Antes mesmo do primeiro mês do governo Bolsonaro já era possível antever a redução ainda maior dos poderes do Estado na condução dos destinos da educação brasileira. Via-se que à nova equipe ministerial caberia zelar pela “evangelização”, ou seja, defender uma estratégia ideológica pela qual a pasta estaria totalmente dedicada “a umas poucas atividades com vistas a um cenário em que o governo sai do processo de gerenciamento da educação em todos os níveis, ficando como indutor/regulador da privatização (vouchers, terceirização, homeschooling)”.[ix]
O que não se podia imaginar era que com a disseminação do novo coronavírus (e o consequente estado de pandemia) estaria formado o palco perfeito para que muitas boiadas passassem por vários ministérios, inclusive o da Educação. Com escolas fechadas e igrejas abertas, o contexto favoreceu ainda mais a ação malandra que sempre foi praxe das ditaduras: corromper política e administrativamente as instituições educacionais, e acusar de corrupção política e administrativa todos os que se erguem para defender a educação pública, gratuita e democrática.
O que torna ainda mais desastrosa a trama do mais recente escândalo é que a situação de termos uma corrupção assim tão vil, descoberta em plena agitação eleitoral, acaba por encobrir a realidade: não foram os atuais gestores que inventaram a corrupção no MEC. Onde quer que venha a existir um ministério operando como balcão de negócios entre as verbas públicas e a iniciativa privada, a corrupção continuará a desfilar, de forma mais ou menos aparente. Não é, pois, o caso de um problema pontual de gestão do MEC, mas de se pensar a refundação do MEC, que possui – vale dizer – um respeitável quadro técnico para isso.

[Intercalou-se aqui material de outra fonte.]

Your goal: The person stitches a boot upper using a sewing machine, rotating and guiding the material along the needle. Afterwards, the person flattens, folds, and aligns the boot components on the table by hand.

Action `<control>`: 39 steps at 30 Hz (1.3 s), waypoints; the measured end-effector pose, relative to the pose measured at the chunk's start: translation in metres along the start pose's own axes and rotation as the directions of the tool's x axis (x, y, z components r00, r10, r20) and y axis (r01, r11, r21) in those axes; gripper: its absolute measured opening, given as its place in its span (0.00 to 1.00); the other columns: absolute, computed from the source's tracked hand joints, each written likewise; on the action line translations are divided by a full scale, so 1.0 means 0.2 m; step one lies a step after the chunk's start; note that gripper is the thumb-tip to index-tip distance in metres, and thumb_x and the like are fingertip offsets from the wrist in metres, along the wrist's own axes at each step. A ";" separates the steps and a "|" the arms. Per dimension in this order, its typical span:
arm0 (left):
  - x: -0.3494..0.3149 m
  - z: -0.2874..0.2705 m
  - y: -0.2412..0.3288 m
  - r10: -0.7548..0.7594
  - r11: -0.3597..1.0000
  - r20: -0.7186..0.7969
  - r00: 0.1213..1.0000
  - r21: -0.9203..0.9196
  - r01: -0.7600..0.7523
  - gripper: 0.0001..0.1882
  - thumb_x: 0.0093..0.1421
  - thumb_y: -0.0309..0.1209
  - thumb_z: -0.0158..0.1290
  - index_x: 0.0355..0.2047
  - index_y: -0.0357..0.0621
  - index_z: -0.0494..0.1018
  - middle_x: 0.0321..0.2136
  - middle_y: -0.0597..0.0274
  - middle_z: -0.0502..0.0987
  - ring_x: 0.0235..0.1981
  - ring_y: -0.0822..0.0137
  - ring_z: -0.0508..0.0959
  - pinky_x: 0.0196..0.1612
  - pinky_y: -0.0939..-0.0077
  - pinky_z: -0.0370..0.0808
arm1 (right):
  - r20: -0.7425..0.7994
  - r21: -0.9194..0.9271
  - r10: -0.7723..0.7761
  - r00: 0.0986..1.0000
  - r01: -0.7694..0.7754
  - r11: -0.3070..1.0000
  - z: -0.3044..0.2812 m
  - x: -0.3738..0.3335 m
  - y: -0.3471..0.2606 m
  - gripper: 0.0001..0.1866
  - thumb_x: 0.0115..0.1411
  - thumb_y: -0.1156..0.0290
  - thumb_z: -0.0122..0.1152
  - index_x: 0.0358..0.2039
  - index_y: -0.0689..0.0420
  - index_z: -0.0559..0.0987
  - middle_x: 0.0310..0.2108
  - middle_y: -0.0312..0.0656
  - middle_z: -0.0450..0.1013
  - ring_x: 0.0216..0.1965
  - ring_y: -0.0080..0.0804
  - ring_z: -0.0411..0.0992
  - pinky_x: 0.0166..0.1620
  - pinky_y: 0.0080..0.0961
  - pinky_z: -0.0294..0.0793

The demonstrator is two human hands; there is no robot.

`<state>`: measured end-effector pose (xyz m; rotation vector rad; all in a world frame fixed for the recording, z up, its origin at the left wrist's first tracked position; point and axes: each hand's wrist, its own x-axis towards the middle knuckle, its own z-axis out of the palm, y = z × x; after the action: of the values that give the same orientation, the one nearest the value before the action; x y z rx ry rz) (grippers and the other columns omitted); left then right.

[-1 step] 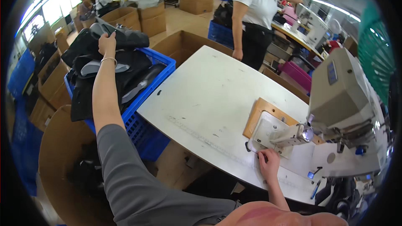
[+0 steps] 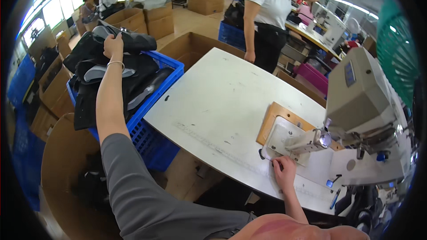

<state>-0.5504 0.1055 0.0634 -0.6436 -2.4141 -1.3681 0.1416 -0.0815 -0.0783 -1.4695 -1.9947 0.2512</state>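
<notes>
Nothing is shifting since the earlier frame. The white table (image 2: 222,102) is lying centre, the blue crate (image 2: 155,120) at 9 o'clock. The left hand (image 2: 113,46) is grasping 1 dark garment (image 2: 133,42) atop it; the right hand (image 2: 284,171) is resting unclenched by the sewing machine (image 2: 360,102).

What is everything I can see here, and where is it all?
Sewing machine: one, beige-grey, right end of the table.
Work table: one, white, centre.
Wooden plate: one, tan, under the machine's base.
Crate: one, blue plastic, left of the table, piled high.
Dark fabric pieces: a pile, black and grey, in the crate.
Cardboard boxes: several, brown, on the floor behind and to the left.
Standing person: one, white top, at the table's far side.
Seated people: two, far left, by the windows.
Left hand: on the fabric pile, bracelet at the wrist.
Right hand: on the table edge by the machine's base.
</notes>
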 end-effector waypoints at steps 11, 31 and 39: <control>-0.54 -0.33 0.48 0.399 0.611 0.400 0.825 -0.787 0.086 0.13 0.55 0.37 0.60 0.30 0.38 0.78 0.28 0.65 0.79 0.30 0.73 0.76 0.37 0.77 0.70 | -0.014 0.072 0.002 1.000 -0.001 0.997 -0.02 -0.01 0.02 0.04 0.53 0.72 0.60 0.26 0.59 0.78 0.25 0.41 0.72 0.28 0.40 0.69 0.37 0.32 0.65; -2.16 -0.12 0.47 0.889 0.293 0.455 0.060 -0.463 -0.836 0.31 0.63 0.57 0.37 0.63 0.59 0.59 0.64 0.65 0.58 0.67 0.61 0.51 0.67 0.55 0.42 | -0.102 0.246 0.022 0.995 0.004 0.969 -0.04 -0.09 0.01 0.11 0.54 0.72 0.60 0.39 0.59 0.78 0.32 0.42 0.75 0.33 0.40 0.73 0.38 0.33 0.70; -2.16 -0.10 0.43 0.873 0.308 0.487 0.043 -0.479 -0.822 0.33 0.63 0.59 0.36 0.65 0.59 0.56 0.66 0.62 0.53 0.68 0.60 0.47 0.67 0.52 0.39 | -0.133 0.000 -0.296 0.946 0.298 0.954 -0.04 0.03 -0.28 0.45 0.45 0.55 0.71 0.62 0.51 0.61 0.67 0.50 0.44 0.67 0.56 0.39 0.64 0.53 0.44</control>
<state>-0.1361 0.0247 -0.0605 -2.5039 -1.5355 -0.6141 0.1012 -0.0981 -0.0408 -1.1214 -2.0650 0.0429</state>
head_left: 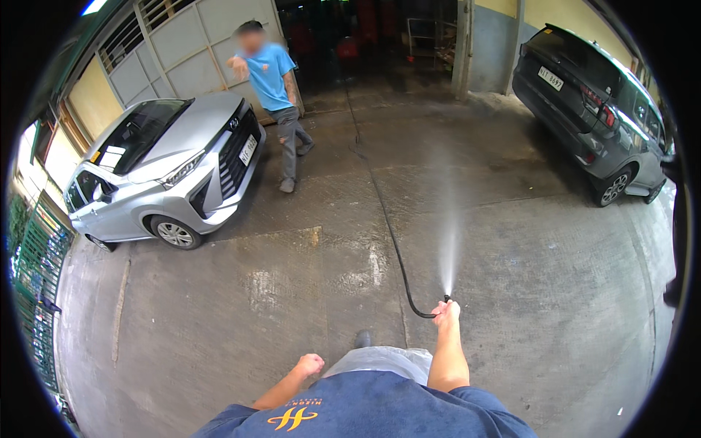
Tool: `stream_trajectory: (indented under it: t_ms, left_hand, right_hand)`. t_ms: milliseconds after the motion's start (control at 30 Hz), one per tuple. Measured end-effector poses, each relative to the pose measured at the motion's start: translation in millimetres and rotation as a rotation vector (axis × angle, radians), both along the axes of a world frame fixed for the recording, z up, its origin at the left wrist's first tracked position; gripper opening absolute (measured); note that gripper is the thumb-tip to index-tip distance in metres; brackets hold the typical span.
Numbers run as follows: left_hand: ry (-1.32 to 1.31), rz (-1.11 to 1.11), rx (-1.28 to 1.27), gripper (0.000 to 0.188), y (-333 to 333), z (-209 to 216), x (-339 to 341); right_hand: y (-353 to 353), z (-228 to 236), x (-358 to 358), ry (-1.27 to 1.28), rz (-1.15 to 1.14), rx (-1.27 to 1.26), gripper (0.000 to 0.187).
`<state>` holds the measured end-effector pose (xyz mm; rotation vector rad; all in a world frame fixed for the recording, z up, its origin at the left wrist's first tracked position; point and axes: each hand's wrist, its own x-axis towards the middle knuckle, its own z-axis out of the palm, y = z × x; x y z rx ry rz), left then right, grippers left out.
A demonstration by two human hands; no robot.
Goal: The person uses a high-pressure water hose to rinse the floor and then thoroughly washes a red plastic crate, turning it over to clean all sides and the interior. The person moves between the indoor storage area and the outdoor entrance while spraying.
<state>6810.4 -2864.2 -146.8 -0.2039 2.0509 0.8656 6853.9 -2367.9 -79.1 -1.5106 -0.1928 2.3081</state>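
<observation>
My right hand (445, 314) is stretched out in front of me, closed round a hose spray nozzle (447, 298). A cone of water mist (448, 252) shoots forward from its tip over the concrete. From that hand a black hose (395, 244) curves left, then runs along the ground to the dark doorway. My left hand (311, 363) hangs by my waist on the left, its fingers curled in, and nothing shows in it. Below my shirt, a pale clear plastic apron (383, 360) covers my front.
A silver car (175, 157) stands at the left, a dark grey car (584, 109) at the far right. Beside the silver car walks a person in a blue shirt (270, 77). Wet concrete (328, 190) stretches ahead; a green fence (40, 285) borders the left.
</observation>
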Motion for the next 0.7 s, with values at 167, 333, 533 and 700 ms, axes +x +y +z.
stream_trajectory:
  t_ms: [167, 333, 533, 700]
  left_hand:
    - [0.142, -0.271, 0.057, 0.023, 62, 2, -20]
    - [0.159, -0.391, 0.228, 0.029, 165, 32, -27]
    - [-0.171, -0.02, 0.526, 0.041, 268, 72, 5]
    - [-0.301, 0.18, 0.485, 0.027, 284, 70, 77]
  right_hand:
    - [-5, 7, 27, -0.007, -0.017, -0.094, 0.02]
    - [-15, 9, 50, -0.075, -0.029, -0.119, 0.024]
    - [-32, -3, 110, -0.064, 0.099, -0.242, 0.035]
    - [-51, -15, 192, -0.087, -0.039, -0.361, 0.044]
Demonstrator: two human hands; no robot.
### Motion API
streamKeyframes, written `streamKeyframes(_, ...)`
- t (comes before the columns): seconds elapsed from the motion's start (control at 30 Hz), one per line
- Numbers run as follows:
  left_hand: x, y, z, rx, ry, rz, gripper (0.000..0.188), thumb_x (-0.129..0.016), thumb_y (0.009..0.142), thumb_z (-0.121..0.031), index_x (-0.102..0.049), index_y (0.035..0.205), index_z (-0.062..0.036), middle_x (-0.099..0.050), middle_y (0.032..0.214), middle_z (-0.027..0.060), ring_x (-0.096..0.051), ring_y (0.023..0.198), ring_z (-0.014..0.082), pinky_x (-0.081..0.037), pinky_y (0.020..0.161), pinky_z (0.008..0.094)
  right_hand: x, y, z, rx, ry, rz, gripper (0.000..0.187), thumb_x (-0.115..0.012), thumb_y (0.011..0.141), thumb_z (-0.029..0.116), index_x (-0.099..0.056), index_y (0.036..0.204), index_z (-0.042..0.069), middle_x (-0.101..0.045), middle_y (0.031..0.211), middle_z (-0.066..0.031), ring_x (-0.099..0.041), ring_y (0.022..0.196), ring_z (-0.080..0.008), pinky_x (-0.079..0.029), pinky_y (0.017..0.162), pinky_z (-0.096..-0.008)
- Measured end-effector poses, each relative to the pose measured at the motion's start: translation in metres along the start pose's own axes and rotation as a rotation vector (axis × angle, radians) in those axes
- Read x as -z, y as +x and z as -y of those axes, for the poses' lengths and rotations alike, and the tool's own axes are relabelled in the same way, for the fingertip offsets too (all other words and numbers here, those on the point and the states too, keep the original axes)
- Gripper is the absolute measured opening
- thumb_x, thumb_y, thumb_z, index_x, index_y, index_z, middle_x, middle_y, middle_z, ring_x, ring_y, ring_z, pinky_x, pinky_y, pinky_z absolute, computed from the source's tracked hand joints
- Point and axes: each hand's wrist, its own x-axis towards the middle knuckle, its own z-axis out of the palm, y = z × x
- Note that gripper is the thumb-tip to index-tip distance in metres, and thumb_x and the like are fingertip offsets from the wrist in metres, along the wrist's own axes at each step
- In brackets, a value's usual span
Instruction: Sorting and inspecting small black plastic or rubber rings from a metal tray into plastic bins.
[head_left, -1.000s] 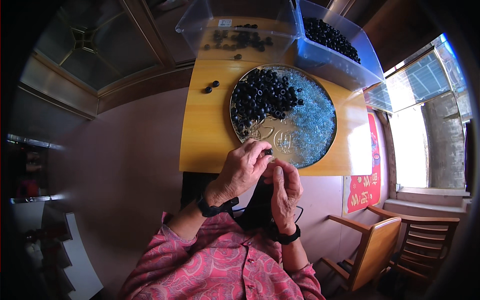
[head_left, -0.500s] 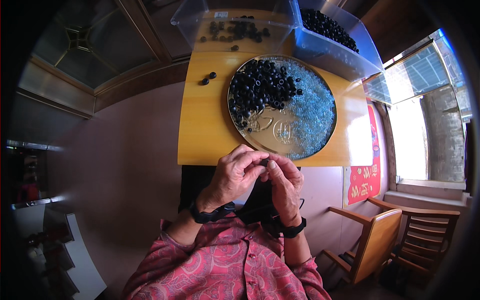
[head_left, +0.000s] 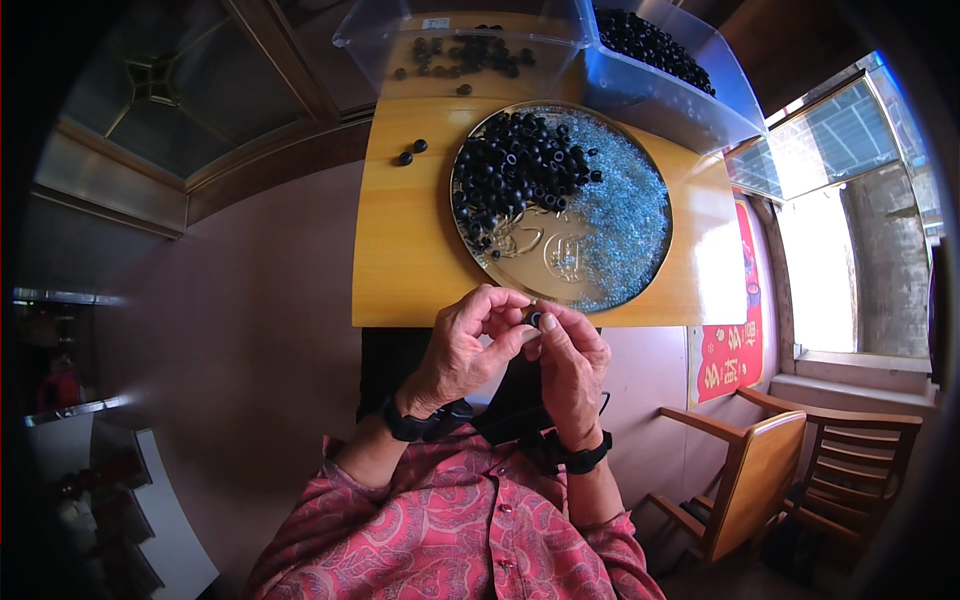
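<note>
Just off the table's near edge, a small black hollow piece (head_left: 533,318), round with a pale ring at its opening, is pinched between the fingertips of both hands. My left hand (head_left: 465,345) has thumb and index finger closed at its left side. My right hand (head_left: 573,365) grips it from the right, the thumb on top. Fingers partly cover it; a tiny part with it cannot be made out. Beyond the hands lies a round golden tray (head_left: 520,277), with black hollow pieces (head_left: 520,165) heaped at its left and tiny clear-blue pieces (head_left: 630,225) spread over its right.
The tray rests on a yellow wooden table (head_left: 395,240). Two loose black pieces (head_left: 412,153) lie left of it. A clear bin (head_left: 370,45) with scattered black pieces and a bluish bin (head_left: 660,105) full of them stand at the back. Wooden chairs (head_left: 760,480) are at right.
The fingers have shifted round the black piece, and its ringed opening now shows. My left index finger is lifted slightly. The view has moved a little; the tray's contents look the same.
</note>
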Motion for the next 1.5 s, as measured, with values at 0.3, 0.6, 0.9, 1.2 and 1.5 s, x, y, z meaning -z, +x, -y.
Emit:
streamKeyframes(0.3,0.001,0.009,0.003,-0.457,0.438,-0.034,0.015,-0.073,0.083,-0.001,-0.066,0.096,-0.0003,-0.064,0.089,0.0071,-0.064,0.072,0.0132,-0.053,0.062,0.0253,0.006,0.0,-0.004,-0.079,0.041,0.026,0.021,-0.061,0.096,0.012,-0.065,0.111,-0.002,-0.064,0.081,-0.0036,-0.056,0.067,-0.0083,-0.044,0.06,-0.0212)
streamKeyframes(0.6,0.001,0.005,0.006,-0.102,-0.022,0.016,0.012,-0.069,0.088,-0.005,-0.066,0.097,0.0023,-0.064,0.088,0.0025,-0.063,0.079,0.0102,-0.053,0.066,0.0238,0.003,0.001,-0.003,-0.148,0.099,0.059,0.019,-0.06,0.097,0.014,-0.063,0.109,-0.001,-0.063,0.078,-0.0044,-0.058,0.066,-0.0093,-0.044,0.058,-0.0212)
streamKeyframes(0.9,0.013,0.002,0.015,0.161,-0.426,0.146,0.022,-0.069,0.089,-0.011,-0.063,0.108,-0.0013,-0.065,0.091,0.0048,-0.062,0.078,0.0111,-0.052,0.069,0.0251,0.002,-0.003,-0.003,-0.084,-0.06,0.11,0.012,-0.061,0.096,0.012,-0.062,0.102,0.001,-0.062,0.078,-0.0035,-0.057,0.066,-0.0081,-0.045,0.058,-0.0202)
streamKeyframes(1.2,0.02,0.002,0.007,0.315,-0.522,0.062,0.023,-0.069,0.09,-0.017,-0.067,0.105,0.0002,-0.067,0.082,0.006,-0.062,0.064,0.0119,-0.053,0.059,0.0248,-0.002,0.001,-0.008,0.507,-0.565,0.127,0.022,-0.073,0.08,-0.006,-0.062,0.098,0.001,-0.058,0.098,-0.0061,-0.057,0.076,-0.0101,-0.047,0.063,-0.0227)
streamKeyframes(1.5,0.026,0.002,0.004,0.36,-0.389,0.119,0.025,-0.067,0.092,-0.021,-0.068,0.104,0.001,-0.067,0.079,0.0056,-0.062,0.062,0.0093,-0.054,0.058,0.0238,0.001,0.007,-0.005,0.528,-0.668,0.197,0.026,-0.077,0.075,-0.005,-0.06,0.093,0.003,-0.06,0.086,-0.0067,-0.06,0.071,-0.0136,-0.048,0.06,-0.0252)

*Fernando Bonadia de Oliveira é professor de filosofia da educação na Universidade Federal Rural do Rio de Janeiro (UFRRJ).
Notas
[i] Alves, Márcio Moreira. O beabá dos MEC-USAID. Rio de Janeiro: Gernasa, 1968, p 79.
[ii] Lima, Lauro de Oliveira. Prefácio. In: Alves, Márcio Moreira. O beabá dos MEC-USAID. Rio de Janeiro: Gernasa, 1968, p 7.
[iii] Idem, p. 8.
[iv] Alves, op. cit., p. 14.
[v] Germano, José Wellington. Estado militar e educação no Brasil (1964-1985). São Paulo: Cortez; Campinas: Editora da Unicamp, 1993, p. 204.
[vi] Ver os primeiros minutos da entrevista concedida pelo ministro ao Canal do Instituto Unibanco. Disponível em: https://www.youtube.com/watch?v=2SUL3BLYXUA
[vii] Freitas, Luiz Carlos de. Os “novos evangelizadores”. Avaliação Educacional (03/01/2019). Disponível em: https://avaliacaoeducacional.com/2019/01/03/os-novos-evangelizadores/
[viii] Ver “Ministro da Educação diz priorizar amigos de pastores…”. Rede Brasil Atual (22/03/2022). Disponível em: https://www.redebrasilatual.com.br/politica/2022/03/ministro-educacao-pastores-pedido-bolsonaro/
[ix] Freitas, “Os novos evangelizadores”.